→ **Exercise directions**: Across the material below, say how many lines contain the string "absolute", and add no other words.

→ **Data**:
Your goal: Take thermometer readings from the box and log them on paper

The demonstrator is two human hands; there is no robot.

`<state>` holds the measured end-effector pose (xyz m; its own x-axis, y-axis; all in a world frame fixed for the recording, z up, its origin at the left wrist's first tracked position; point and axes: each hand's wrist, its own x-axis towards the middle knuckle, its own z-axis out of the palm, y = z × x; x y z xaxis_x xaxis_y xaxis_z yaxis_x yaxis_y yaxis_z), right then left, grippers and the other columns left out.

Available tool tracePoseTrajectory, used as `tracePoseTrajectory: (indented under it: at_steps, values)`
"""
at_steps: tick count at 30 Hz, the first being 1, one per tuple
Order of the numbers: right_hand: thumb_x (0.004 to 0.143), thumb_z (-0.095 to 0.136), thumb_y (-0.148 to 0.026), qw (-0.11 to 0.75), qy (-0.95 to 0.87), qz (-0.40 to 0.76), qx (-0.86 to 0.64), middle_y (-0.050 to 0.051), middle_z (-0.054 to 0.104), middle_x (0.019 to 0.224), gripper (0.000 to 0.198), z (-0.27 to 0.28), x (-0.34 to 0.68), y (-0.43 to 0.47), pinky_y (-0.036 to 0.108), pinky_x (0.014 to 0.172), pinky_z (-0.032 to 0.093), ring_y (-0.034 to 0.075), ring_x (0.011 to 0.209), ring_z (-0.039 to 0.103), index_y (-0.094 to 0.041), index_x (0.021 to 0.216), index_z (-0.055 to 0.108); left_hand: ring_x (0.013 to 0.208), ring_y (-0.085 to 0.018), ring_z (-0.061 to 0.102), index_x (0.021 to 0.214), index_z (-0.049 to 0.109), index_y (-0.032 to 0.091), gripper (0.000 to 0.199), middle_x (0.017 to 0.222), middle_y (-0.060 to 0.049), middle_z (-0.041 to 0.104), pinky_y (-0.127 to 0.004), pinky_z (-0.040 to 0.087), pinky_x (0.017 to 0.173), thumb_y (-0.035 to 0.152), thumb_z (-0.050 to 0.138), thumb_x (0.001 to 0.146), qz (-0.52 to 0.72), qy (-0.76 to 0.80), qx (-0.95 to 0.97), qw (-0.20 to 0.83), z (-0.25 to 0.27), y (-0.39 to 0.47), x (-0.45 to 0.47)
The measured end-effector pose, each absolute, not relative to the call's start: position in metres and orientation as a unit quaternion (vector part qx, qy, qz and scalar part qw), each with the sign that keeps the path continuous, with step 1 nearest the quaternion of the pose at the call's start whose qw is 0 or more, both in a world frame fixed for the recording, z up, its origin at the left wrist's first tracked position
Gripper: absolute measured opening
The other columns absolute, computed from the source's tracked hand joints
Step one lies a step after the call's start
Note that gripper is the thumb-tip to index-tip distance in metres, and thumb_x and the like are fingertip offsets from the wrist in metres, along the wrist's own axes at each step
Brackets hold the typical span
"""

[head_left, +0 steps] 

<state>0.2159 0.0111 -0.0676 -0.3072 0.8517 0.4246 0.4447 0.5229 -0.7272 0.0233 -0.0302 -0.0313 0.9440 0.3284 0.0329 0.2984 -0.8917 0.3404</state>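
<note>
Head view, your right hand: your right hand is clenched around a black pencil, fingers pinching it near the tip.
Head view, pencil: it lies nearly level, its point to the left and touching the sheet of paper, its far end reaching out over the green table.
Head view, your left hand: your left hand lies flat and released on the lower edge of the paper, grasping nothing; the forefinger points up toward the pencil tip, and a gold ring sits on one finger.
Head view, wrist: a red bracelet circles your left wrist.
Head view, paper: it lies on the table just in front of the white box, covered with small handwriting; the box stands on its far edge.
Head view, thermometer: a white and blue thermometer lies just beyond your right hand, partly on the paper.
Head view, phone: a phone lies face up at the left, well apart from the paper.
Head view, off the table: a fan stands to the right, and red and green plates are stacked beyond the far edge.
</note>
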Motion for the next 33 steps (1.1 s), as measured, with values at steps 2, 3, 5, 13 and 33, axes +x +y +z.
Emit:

→ **Answer to the exercise**: 3